▶ Problem to solve: Repeat word for word, please, only the lines from the one that includes "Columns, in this" through the final line of the data.

▶ Data provided:
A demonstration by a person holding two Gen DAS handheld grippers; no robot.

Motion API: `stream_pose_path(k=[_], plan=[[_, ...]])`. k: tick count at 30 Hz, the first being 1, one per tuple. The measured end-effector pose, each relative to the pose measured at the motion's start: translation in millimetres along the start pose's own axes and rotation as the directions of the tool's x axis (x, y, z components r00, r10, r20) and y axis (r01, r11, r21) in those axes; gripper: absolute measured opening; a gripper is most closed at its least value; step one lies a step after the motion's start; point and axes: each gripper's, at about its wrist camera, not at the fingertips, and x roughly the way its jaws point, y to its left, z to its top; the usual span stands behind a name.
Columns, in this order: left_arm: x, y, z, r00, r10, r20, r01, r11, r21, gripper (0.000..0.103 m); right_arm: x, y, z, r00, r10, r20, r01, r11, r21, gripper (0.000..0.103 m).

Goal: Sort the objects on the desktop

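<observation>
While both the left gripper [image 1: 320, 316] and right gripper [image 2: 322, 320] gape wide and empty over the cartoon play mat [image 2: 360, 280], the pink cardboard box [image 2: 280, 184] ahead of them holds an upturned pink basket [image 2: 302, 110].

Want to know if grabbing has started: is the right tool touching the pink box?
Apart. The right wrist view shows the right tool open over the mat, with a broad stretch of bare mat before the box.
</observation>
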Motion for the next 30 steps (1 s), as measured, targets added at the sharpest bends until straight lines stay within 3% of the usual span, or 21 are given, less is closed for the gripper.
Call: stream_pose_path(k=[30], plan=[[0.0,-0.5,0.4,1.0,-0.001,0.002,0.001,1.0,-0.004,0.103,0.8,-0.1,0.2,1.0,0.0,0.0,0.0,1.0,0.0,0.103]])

▶ Written answer:
Columns, in this order: left_arm: x, y, z, r00, r10, r20, r01, r11, r21, gripper (0.000..0.103 m); right_arm: x, y, z, r00, r10, r20, r01, r11, r21, gripper (0.000..0.103 m).

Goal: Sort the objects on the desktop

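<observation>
While both the left gripper [image 1: 320, 316] and right gripper [image 2: 322, 320] gape wide and empty over the cartoon play mat [image 2: 360, 280], the pink cardboard box [image 2: 280, 184] ahead of them holds an upturned pink basket [image 2: 302, 110].

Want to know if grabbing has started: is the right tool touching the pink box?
Apart. The right wrist view shows the right tool open over the mat, with a broad stretch of bare mat before the box.
</observation>
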Motion for the next 30 steps (1 s), as measured, targets added at the sharpest bends until straight lines stay within 3% of the usual span, or 21 are given, less is closed for the gripper.
Call: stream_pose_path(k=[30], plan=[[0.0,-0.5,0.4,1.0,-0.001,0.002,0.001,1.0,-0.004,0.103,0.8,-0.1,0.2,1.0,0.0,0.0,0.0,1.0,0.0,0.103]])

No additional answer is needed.